Personne ne peut deviner ces réactions. Les révolutionnaires peuvent tout au plus et doivent militer de façon à faire en sorte que les premières manifestations du regain de combativité dans les entreprises soient les plus efficaces possibles, et contribuent à redonner confiance aux travailleurs.
Le premier tour a montré que le glissement à droite dont cette élection a témoigné, outre son aspect surtout interne à la droite en faveur de Le Pen, s'est manifesté dans les illusions d'une très grande partie de l'opinion publique ouvrière en faveur de Mitterrand. Mais l'illusion dominante, c'est seulement que Mitterrand est « moins pire » ; et sur le plan politique, les illusions consistent surtout à accorder à Mitterrand la capacité de faire barrage à la montée lepéniste (à commencer, croyait-on, en empêchant Chirac d'être élu).

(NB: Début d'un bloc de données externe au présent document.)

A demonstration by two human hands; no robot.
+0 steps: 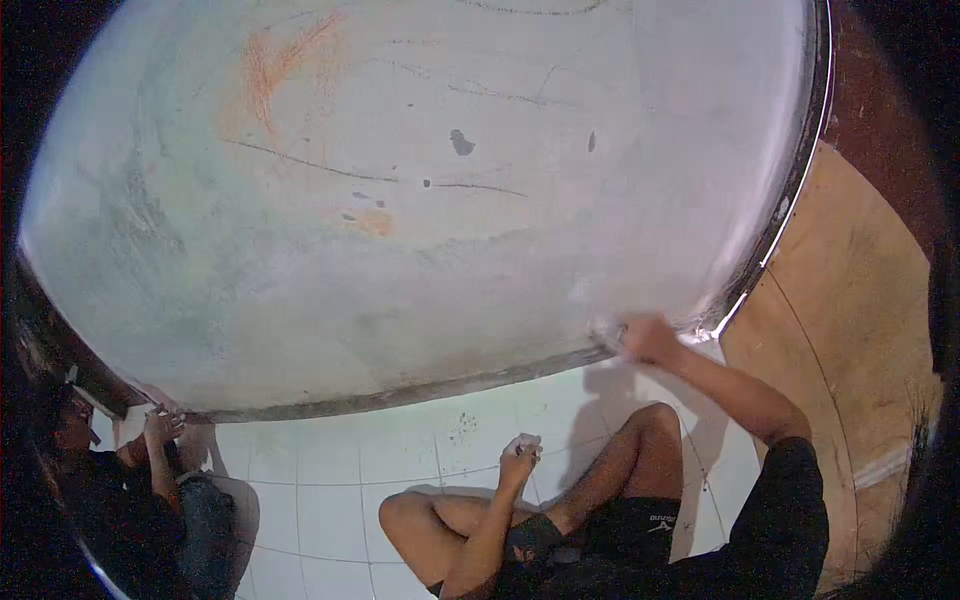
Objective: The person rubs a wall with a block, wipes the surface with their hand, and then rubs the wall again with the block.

Ce sont des illusions qui peuvent être graves, catastrophiques même si la pression lepéniste commence à se manifester sur le terrain extra-parlementaire. D'autant qu'il se trouvera alors de bonnes âmes pour dire qu'il faut que la classe ouvrière se tienne tranquille et laisse les mains libres à Mitterrand, ne serait-ce que pour ne pas donner à l'extrême-droite des « prétextes » par des « troubles sociaux ».
Mais les travailleurs, trop peu nombreux sans doute, mais qui se sont mis en grève durant la période électorale, comme ceux des usines Chausson, de SNECMA ou de Michelin, ont montré les limites de leurs illusions. Ils n'ont pas été troublés par l'éventualité que leur action puisse « gêner » la réélection de Mitterrand.
Rien n'indique pour l'instant que ces mouvements soient les indices de changements déjà en cours dans les profondeurs de la classe ouvrière. Mais le journal Les Echos déjà mentionné a cependant tout à fait raison d'évoquer, de façon insistant et avec crainte, l'effet que peut avoir sur les travailleurs la constatation que les profits des entreprises s'améliore sans cesse, alors que leur pouvoir d'achat diminue.
Mitterrand se pose en champion de la « cohésion sociale ». C'est sa capacité passée d'anesthésier la classe ouvrière sur laquelle repose cette prétention qui a été un de ses principaux arguments électoraux et qui a fait sans doute qu'une bonne partie de la bourgeoisie elle-même a préféré qu'il fut prolongé dans sa fonction de président.
Mais il n'est pas dit que le Mitterrand version centriste ait la même capacité d'anesthésier la classe ouvrière que le Mitterrand de l'Union de la Gauche. Le regain de luttes ouvrières offensives, revendiquant des augmentations de salaires, serait un facteur politique autrement plus important que la réélection de Mitterrand.